● **Exercise goal**
Transcribe the listing underneath, keeping each word exact and omitting the images.

------------

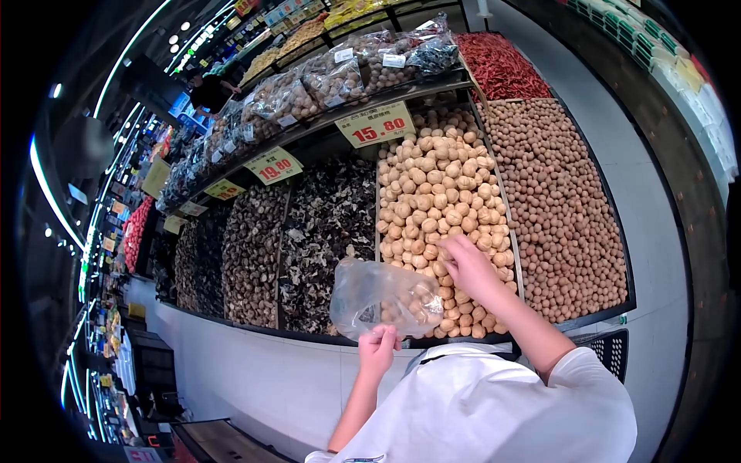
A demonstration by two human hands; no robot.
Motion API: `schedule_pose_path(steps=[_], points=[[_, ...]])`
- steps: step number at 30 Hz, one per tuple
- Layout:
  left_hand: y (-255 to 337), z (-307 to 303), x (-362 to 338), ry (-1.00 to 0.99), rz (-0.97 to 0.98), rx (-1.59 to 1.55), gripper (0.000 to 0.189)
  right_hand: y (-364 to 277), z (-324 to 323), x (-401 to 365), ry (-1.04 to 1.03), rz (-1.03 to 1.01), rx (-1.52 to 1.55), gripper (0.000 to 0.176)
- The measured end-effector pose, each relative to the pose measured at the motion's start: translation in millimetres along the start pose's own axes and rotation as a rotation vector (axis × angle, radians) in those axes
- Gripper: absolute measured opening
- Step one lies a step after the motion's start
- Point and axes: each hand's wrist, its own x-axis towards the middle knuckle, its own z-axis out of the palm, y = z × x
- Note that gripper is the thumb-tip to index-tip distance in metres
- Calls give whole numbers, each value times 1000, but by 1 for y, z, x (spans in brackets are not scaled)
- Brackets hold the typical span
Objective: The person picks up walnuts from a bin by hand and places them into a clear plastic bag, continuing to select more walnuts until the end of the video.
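Over the walnuts (436, 193) | left hand (378, 347): pinched tight on the lower edge of the plastic bag (370, 297), which stands just above my fist with some nuts inside | right hand (471, 270): fingers curled down on the pile, just beside the bag; can't tell if they hold a nut.

Left grip (378, 347): raised before chest, fingers bunched in tight pinch, knuckles toward camera. Left forearm (353, 409): bare, rising steeply from lower frame edge. Right grip (469, 270): higher, reaching farther forward, back of hand up, fingers curled downward, tips hidden. Right arm (529, 324): bare below short white sleeve (590, 378), elbow slightly bent. Grips apart.
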Motion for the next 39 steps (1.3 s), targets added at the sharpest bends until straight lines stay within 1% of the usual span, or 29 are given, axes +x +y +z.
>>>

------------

● **Worked solution**
A demonstration by two human hands; no robot.
Motion API: `schedule_pose_path(steps=[_], points=[[_, ...]])`
- steps: step number at 30 Hz, one per tuple
- Layout:
  left_hand: y (-255 to 337), z (-307 to 303), x (-362 to 338), ry (-1.00 to 0.99), rz (-0.97 to 0.98), rx (-1.59 to 1.55), gripper (0.000 to 0.189)
  right_hand: y (-364 to 277), z (-324 to 323), x (-401 to 365), ry (-1.04 to 1.03), rz (-1.03 to 1.01), rx (-1.52 to 1.55), gripper (0.000 to 0.176)
- The measured end-effector pose, each relative to the pose measured at the motion's start: translation in millimetres along the start pose's own axes and rotation as a rotation vector (axis × angle, radians) in those axes
- Gripper: absolute measured opening
- Step one lies a step after the motion's start
- Point and axes: each hand's wrist, its own x-axis towards the middle knuckle, its own z-axis out of the palm, y = z × x
- Note that gripper is the thumb-tip to index-tip distance in metres
- Calls give whole numbers, each value times 1000, but by 1 for y, z, x (spans in brackets are not scaled)
- Brackets hold the typical span
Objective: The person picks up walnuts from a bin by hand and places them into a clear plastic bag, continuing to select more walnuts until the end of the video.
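Over the walnuts (436, 193) | left hand (378, 347): pinched tight on the lower edge of the plastic bag (370, 297), which stands just above my fist with some nuts inside | right hand (471, 270): fingers curled down on the pile, just beside the bag; can't tell if they hold a nut.

Left grip (378, 347): raised before chest, fingers bunched in tight pinch, knuckles toward camera. Left forearm (353, 409): bare, rising steeply from lower frame edge. Right grip (469, 270): higher, reaching farther forward, back of hand up, fingers curled downward, tips hidden. Right arm (529, 324): bare below short white sleeve (590, 378), elbow slightly bent. Grips apart.
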Motion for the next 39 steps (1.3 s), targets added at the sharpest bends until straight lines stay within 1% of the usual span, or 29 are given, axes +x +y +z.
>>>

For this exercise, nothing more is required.